Monday, September 01, 2014

Fascinating Article About How Avast was Able to Recover Vast Amounts of Data from Phones it Purchased From eBay

"Introduction to Android forensics (aka CSI: Android)
Digital forensics is a branch of science which deals with the recovery and investigation of materials found in digital devices. Forensics is usually mentioned in connection with crime, vaguely similar to criminal investigations on TV shows like CSI: Crime Scene Investigation and NCIS. However, several experiments (1, 2), including this one, use methods of digital forensics as proof that people do not pay attention to what happens with their personal data when replacing their digital devices (computers, hard drives, cell phones). In this blog post series we will reveal what we managed to dig out from supposedly erased devices. The sensitive information includes pictures (even very private ones!), videos, contacts, SMS messages, Facebook chat logs, Google searches, GPS location coordinates, and more.

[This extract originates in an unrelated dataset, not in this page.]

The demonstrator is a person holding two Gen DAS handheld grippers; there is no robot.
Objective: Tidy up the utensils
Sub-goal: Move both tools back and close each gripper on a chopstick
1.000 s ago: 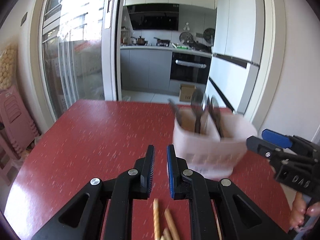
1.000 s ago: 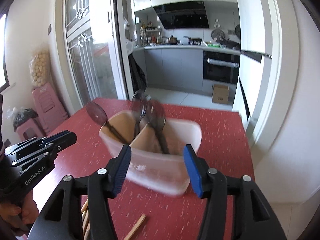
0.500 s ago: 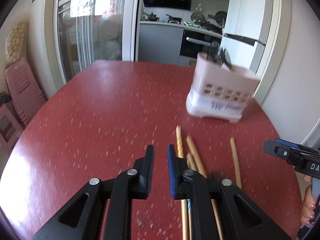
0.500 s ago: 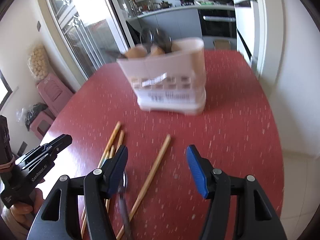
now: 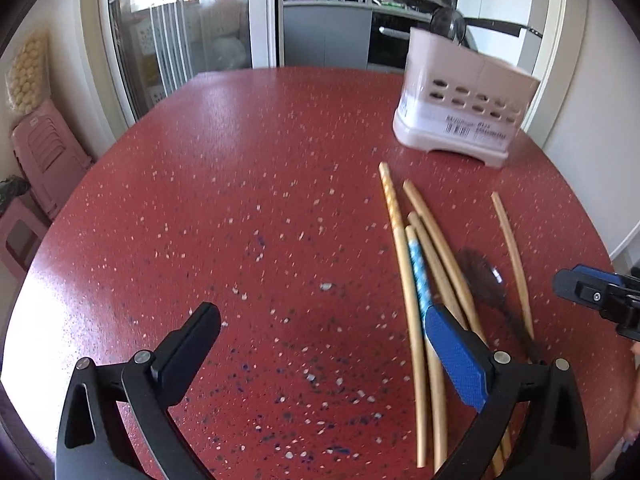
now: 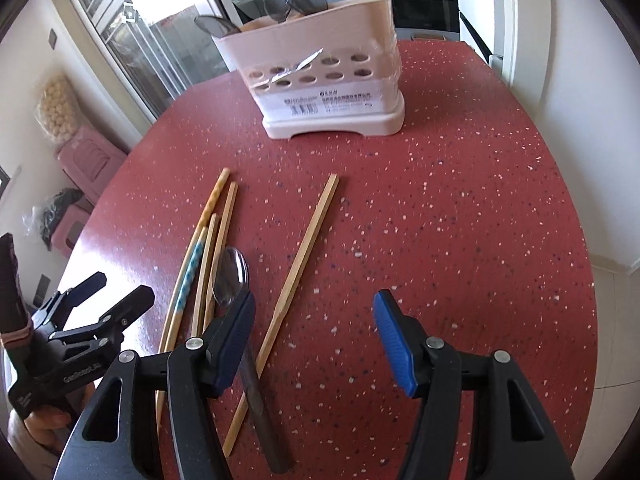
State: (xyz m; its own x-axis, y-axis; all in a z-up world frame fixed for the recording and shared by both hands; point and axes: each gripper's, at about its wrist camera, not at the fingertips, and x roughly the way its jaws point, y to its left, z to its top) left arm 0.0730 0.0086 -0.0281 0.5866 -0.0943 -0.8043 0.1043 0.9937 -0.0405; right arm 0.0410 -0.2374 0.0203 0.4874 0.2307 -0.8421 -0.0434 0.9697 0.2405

What happens to the file when it is “deleted”
When people want to delete a file, most will use the standard features that come with their operating system. After it’s done, they consider the unwanted data to be gone forever. However, this is not true. When a file is deleted, the operating system merely deletes the corresponding pointers in the file table and marks the space occupied by the file as free. The reality is that the file is not deleted and the data it contained still remains on the drive. With regular usage of the drive, the remaining data will sooner or later be overwritten with different data. The same thing happens on your PC.
The following screenshots show the scenario. We used the program FTK Imager to mount the image of a partition containing user data. The first figure shows a [root] directory followed by [unallocated space]. Although all the sensitive files were deleted in the regular way, something still remained in unallocated space. In this particular example, we managed to dump 251 blocks of unallocated data and to recover interesting messages, for example from a Facebook chat. The seller of this HTC Sensation cell phone thought that his personal was cleared out, but the figures below show that he/she was tragically mistaken..."
Here are excerpts from the second article:
"Tens of thousands of Americans sell themselves online every day
The Internet has become a virtual flea market, with online consumer-to-consumer sites like Amazon, eBay, and Craigslist selling millions of products every day. Used smartphones are a popular sales item on eBay – more than 80,000 people list their phones for sale each day. It seems like a smart way to make some extra money, but AVAST has found out that many fail to protect their identity in the process. 
AVAST recovers an abundance of personal data from used smartphones
Most sellers delete all of their personal data prior to selling their used devices… or so they think. We purchased 20 used Android phones off eBay and used simple and easily available recovery software to restore deleted files. The amount of data we were able to retrieve was astonishing and proves that simply deleting is not enough.
Our analysts found the following:
  • More than 40,000 stored photos
  • More than 1,500 family photos of children
  • More than 750 photos of women in various stages of undress
  • More than 250 selfies of what appear to be the previous owner’s manhood
  • More than 1,000 Google searches
  • More than 750 emails and text messages
  • More than 250 contact names and email addresses
  • Four previous owners’ identities
  • One completed loan application..."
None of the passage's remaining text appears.